FYI, I did already read this article:

http://processors.wiki.ti.com/index.php/Volatile

Now on the one hand this looks very similar to the semaphore example.  Perhaps I'm reading too much into the use of the word "thread" in the description.  In the case above there would never be any pre-emption involved, i.e. both functions execute as part of the same thread.  Would volatile be required?

Further background...  We're dealing with auto-generated code and I believe there may be a bunch of these sorts of things in the code and I'm wondering if we can safely optimize.  So in other words, we can't simply add volatile and be done.  Every time we regenerate code all the same issues would come back.

 

 

  • 0
    TI__Expert 7180 points

    Brad,

    My understanding is we don't need 'volatile' in this case because compiler, when it is compiling File1.c, can not have any assumption (or knowledge) about the function watchout() if it was declared 'extern.'

    Regards,
    Atsushi

  • 0 in reply to Yokoyama, Atsushi
    TI__Guru* 84285 points

    Atsushi is correct, volatile is not needed here.

    The compiler does not know whether calling the function watchout changes the global variable gBool1, so gBool1 will be read each time through the loop.

  • 0 in reply to Archaeologist
    TI__Guru*** 125430 points

    Atsushi/Archaeologist,

    Thanks for your replies.  That's the answer I was hoping to hear!

    I am a little confused though.  In the article on "Volatile" from the wiki there is a very similar example.  In that particular case there was a call to sleep.  I'm confused why that example is considered problematic and yet this example is ok.  In that scenario shouldn't the compiler be under the impression that "sleep" might actually modify the variable?  Of course, it doesn't but the compiler wouldn't know that.  Perhaps that example needs to be adjusted so that it's not making function calls?

  • 0 in reply to Brad Griffis
    TI__Guru* 84285 points

    Yes, the example is wrong.  I'm trying to fix it now, but the site is extremely slow for me at the moment.

  • 0 in reply to Brad Griffis
    Mastermind 6240 points

    Hi,

    So if I'm wrong but I think that the example is not wrong, in the beginning of that part we have:

    "If an object can be modified by an interrupt function (or any other external agent or side effect such as DMA, peripheral device, interrupt, another thread, etc), that variable must be declared volatile."

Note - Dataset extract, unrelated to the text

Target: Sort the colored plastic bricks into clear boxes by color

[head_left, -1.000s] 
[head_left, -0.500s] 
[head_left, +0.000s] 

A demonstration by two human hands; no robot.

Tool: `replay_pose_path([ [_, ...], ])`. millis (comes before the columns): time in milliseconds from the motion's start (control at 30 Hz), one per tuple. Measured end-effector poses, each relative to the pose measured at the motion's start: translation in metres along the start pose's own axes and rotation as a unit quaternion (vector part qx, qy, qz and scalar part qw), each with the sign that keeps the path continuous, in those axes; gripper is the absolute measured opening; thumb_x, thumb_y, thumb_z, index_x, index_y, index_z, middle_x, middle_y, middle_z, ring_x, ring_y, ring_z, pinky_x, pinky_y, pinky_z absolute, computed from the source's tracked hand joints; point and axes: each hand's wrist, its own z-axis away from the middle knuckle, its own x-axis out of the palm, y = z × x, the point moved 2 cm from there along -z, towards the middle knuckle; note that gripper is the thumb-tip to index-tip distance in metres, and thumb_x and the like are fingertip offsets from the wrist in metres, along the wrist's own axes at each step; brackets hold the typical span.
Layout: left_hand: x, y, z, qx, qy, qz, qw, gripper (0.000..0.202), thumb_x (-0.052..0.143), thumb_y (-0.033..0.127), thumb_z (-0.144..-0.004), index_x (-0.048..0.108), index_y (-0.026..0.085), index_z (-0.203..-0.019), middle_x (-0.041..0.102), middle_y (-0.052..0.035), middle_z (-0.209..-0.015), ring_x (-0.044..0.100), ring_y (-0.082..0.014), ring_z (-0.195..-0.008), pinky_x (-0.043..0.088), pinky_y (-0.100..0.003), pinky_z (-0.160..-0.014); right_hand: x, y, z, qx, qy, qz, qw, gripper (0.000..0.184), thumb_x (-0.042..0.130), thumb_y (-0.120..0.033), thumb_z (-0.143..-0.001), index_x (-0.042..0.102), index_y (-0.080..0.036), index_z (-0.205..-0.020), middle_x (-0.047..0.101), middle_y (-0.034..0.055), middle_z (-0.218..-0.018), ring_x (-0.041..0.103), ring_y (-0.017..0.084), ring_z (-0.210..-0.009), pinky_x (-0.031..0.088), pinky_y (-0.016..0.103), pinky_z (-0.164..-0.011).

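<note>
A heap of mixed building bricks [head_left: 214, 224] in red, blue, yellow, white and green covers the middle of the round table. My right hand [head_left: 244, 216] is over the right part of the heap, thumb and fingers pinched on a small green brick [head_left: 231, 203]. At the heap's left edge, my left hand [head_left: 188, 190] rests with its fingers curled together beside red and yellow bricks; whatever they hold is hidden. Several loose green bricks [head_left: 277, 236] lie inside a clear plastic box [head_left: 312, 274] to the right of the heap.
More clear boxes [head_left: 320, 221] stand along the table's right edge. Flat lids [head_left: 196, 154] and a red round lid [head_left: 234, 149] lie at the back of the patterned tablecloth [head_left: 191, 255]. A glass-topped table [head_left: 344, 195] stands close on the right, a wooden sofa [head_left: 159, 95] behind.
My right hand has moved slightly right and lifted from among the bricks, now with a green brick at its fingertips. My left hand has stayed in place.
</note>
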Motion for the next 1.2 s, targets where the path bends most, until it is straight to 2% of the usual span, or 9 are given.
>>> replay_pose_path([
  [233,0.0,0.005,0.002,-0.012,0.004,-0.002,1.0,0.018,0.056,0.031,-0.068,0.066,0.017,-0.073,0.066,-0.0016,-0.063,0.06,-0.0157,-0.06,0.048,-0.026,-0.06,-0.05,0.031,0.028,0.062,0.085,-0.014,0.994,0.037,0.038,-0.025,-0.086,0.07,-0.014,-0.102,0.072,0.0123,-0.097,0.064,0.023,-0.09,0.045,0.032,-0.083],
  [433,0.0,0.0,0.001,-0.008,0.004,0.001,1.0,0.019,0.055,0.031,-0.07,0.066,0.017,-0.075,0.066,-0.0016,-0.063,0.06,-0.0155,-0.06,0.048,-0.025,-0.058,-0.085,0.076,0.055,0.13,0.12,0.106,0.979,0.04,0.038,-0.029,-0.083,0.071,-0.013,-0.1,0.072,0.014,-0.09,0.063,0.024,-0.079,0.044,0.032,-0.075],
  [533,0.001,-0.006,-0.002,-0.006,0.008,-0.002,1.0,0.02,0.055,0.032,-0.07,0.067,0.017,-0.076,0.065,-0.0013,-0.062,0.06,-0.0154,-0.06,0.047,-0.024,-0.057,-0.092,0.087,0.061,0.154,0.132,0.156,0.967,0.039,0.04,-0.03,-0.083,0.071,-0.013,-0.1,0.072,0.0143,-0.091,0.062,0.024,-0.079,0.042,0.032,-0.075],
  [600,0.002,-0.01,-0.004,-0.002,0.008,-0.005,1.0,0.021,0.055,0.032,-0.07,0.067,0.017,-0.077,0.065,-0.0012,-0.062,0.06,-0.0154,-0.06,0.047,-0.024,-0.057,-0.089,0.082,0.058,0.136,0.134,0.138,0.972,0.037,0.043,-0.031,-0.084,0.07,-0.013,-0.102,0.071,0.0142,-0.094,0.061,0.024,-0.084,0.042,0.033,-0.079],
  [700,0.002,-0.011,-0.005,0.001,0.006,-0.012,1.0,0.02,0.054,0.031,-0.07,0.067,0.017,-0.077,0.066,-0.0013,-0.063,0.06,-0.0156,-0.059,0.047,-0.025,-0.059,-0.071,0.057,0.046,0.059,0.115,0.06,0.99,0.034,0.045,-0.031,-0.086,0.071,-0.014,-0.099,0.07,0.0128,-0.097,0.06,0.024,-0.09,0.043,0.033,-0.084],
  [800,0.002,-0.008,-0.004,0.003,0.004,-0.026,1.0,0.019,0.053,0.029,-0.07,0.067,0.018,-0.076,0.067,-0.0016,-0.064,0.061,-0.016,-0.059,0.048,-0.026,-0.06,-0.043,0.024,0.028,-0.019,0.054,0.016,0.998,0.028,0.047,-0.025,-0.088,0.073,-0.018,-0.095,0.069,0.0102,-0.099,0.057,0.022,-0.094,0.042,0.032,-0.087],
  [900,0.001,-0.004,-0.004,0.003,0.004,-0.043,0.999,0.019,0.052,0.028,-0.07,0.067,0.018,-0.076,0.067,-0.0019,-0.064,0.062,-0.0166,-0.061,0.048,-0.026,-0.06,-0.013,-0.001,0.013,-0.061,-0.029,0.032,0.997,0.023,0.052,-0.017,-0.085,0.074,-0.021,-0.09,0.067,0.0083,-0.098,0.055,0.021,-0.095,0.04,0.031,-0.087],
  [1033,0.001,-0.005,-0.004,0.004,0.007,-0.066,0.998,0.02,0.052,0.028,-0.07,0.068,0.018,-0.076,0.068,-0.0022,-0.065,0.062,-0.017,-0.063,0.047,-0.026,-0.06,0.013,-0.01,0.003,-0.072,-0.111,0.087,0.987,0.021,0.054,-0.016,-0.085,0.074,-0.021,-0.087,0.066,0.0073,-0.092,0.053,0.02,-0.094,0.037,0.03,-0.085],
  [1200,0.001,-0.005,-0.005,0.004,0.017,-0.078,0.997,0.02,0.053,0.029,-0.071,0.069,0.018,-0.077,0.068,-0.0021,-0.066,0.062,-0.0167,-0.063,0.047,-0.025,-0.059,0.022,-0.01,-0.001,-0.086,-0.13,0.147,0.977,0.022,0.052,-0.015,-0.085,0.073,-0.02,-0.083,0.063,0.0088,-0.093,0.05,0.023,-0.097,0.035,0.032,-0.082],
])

    I think that the intention is to show that when the variable 'semaphore' is used in interrupts, peripherals... it should be declared as volatile. So altough the codes are similar, the way the variable is modified is different.

    Thanks. Regards

    Johannes

  • 0 in reply to Johannes
    TI__Guru* 84285 points

    The key is to consider that the C language only understands a single thread of execution.  The compiler usually only knows about the explicit accesses of a variable that are on the single thread.  If a variable can be modified from outside that thread (e.g. an interrupt), the compiler would have no way of knowing that without "volatile."

  • 0 in reply to Archaeologist
    TI__Guru*** 125430 points

    Archaeologist, thanks for updating the Volatile wiki page.

    Johannes, please see the updated example on the volatile wiki page I referenced in the original post.  Now that the function call within the loop has been removed that code will fail.  The reason is as you stated, i.e. the flag will change without the compiler knowing (i.e. it happens asynchronously due to an interrupt).  In the case where we call sleep within the loop it will behave differently.  In the case where we are calling sleep() the compiler has absolutely no idea what happens in the sleep() function, e.g. in the "mind" of the compiler it's entirely possible that sleep() itself will modify the variable.  For this reason the code works fine if you are calling sleep() inside the loop.  Or in my case the watchout() function works fine.